Как только Ширах вернулся в тюремный корпус, я подошел к Гессу и спросил, нет ли у него для меня каких-либо поручений. Но он отказался от моей помощи; одного человека достаточно, сказал он. Когда я выразил сомнения, что Ширах передаст сообщения его семье[24]
, Гесс взорвался. Он в ярости накинулся на меня:— Как вы можете подозревать нашего товарища Шираха в подобных вещах! Это просто возмутительно говорить такое. Нет, благодарю! Нет, спасибо за ваше предложение!
И он ушел.
Вечером я постучал в дверь его камеры и попросил разрешения поговорить с ним. Я сказал, что, на мой взгляд, неправильно пытаться купить себе свободу, симулируя безумие. Если он выберет такой образ действия, говорил я, он разрушит свой образ, а между тем сейчас, благодаря его стойкости, даже враги относятся к нему с уважением. Он только все уничтожит, если станет разыгрывать сумасшедшего. Все десятилетия, оставшиеся у него за спиной, утратят свой высокий смысл, все его принципы и взгляды будут казаться лишь навязчивыми идеями безумца. Вот что я хотел сказать ему со всей откровенностью, пока у меня еще есть такая возможность, подчеркнул я. Некоторое время Гесс молча смотрел на меня широко открытыми глазами; потом решительно произнес:
— Вы совершенно правы. Мне тоже не очень нравилась эта идея!
И последнее: некоторое время назад я вышел в сад и увидел Гесса на заднем дворе. Он стоял спиной ко мне. Я подошел к нему и встал рядом, просто в знак сочувствия. Во дворе выгружали огромные кучи угля для тюрьмы. Несколько минут мы в молчании стояли рядом. Потом Гесс произнес:
— Столько угля. И с завтрашнего дня для одного меня.
Эпилог
Последний день в тюрьме, 30 сентября 1966 года, ничем не отличался от всех предыдущих. Режим соблюдался с точностью до мелочей. Только раз возникли признаки какого-то волнения и все начали перешептываться — когда охранник принес известие, что Вилли Брандт послал моей дочери букет гвоздик.
Днем Гесс попросил, чтобы его заперли в камере. Церемонии прощания явно отняли у него много душевных сил. Он передал через охранников, что хочет остаться один. После ужина он примет сильное снотворное.
После нескольких кругов по дорожке в саду — я прошагал шесть километров — меня снова заперли в камере; потом обед, чтение газет, камеру открыли, еще несколько кругов — четыре километра — снова заперли. Неопределенность ожидавшего меня будущего стерла в моей душе все чувства. Внезапно я успокоился. Я написал заявление в адрес директоров с просьбой оставить мои пластинки Гессу. Буквально через несколько минут мне передали, что разрешение получено.

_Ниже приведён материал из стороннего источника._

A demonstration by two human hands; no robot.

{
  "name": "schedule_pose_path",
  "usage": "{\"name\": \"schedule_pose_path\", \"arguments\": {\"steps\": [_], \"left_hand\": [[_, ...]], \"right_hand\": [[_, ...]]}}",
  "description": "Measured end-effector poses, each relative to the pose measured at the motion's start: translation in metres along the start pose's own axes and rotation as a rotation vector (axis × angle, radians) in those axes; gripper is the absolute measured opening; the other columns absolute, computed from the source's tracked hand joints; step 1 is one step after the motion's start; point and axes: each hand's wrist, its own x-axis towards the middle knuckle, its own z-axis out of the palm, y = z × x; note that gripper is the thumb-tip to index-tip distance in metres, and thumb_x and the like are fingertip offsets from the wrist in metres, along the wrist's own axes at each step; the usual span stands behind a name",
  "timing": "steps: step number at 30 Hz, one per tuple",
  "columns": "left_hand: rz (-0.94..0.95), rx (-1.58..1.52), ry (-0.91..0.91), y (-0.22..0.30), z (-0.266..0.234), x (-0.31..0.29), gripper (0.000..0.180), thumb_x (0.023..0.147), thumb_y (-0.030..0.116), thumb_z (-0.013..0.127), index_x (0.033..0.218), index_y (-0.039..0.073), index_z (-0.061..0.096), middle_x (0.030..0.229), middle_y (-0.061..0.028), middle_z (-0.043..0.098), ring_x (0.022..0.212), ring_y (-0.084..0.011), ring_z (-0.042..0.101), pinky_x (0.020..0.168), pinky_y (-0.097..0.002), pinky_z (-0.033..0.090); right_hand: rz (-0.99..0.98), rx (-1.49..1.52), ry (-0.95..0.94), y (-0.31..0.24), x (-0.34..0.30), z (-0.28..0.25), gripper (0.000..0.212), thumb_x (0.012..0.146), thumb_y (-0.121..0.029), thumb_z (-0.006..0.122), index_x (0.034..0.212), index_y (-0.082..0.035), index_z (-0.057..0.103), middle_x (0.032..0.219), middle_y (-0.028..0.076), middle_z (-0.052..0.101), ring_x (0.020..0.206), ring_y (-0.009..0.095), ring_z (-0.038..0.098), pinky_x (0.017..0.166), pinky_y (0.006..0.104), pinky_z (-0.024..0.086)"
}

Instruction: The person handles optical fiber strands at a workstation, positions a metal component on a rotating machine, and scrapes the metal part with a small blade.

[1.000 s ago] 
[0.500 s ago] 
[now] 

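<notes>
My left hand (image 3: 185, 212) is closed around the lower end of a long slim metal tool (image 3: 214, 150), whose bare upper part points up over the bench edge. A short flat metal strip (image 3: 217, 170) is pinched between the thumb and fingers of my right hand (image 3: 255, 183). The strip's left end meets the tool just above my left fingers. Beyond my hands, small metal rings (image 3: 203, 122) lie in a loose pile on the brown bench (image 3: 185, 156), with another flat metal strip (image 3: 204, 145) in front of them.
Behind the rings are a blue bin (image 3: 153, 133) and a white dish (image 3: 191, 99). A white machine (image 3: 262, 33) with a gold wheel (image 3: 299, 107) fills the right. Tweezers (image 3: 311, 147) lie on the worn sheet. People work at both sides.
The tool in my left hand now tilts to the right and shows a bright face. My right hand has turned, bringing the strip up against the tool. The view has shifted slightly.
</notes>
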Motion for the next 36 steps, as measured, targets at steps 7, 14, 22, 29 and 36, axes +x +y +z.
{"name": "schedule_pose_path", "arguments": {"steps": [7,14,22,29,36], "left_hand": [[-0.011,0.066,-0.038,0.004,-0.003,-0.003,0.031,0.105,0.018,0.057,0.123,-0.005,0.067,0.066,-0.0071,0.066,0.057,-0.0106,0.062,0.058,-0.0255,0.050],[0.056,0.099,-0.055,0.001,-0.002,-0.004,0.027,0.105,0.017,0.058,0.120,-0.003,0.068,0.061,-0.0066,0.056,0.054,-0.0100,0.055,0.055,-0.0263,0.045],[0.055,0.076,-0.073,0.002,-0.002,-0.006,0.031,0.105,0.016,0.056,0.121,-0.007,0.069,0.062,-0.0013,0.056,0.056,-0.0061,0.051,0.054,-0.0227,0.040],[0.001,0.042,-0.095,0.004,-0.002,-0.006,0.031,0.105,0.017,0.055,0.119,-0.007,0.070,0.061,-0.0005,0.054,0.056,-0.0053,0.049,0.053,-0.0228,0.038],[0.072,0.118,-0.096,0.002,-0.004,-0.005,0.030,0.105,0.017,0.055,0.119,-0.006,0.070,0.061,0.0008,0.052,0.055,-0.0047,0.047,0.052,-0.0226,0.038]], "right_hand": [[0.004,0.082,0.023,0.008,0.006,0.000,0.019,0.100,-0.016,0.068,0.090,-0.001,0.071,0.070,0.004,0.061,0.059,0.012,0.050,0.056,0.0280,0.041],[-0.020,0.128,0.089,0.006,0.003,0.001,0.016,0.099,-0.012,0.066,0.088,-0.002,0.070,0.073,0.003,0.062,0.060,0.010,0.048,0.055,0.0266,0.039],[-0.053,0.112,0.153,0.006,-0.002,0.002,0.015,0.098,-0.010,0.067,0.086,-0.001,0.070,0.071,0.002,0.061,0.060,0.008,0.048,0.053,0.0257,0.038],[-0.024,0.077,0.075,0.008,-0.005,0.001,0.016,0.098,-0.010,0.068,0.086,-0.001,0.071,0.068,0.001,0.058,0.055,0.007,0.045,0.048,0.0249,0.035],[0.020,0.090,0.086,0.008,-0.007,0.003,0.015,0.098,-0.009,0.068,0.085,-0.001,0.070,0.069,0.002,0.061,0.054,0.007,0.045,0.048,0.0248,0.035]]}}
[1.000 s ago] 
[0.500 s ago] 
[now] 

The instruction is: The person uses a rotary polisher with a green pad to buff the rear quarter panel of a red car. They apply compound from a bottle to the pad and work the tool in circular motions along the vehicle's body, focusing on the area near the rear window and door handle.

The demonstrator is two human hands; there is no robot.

К ужину Гесс тоже не вышел из камеры. Я заглянул к нему, но он жестом велел мне уйти. Я взял его за руку; она была безжизненной, как и его лицо.
— Только покороче, — буркнул он.
— Прощайте, герр Гесс, — сказал я. — Знаете…
— Нет! — перебил он меня. — Нет! Нет! Это… Ай, ладно!
Вскоре после этого Гесс попросил начальника охраны выключить свет в его камере.
Я лег на свою койку. Напоследок я взял в библиотеке «Ремесло и маленький город» Генриха Тессенова. Я хотел еще раз перечитать предложения, которыми мой учитель завершил книгу в 1920-м, вскоре после Первой мировой войны. Я никогда до конца не понимал, что он имеет в виду: «Возможно, повсюду нас окружают воистину «величайшие» герои, они непостижимы, они многое способны вынести и даже на самые страшные ужасы смотрят с улыбкой, как на несущественные мелочи. Возможно, для того чтобы ремесло и маленький город снова процветали, на них должны обрушиться адское пламя. Возможно, следующая великая эпоха ремесла и маленького города наступит благодаря людям, прошедшим через ад». Я, его любимый ученик, отправился из его мастерской прямиком к Гитлеру, который обрушил на мир адское пламя.
Смирившись, я решил отдохнуть в последние часы перед полуночью. В полудреме я услышал, как кто-то сказал за дверью камеры:
— И он может спать! Наверное, принял таблетку.
Но я решил ничего не принимать, чтобы иметь ясную голову при встрече с прессой. Но еще и для того, чтобы всей душой прочувствовать тот момент, когда я буду выезжать за ворота.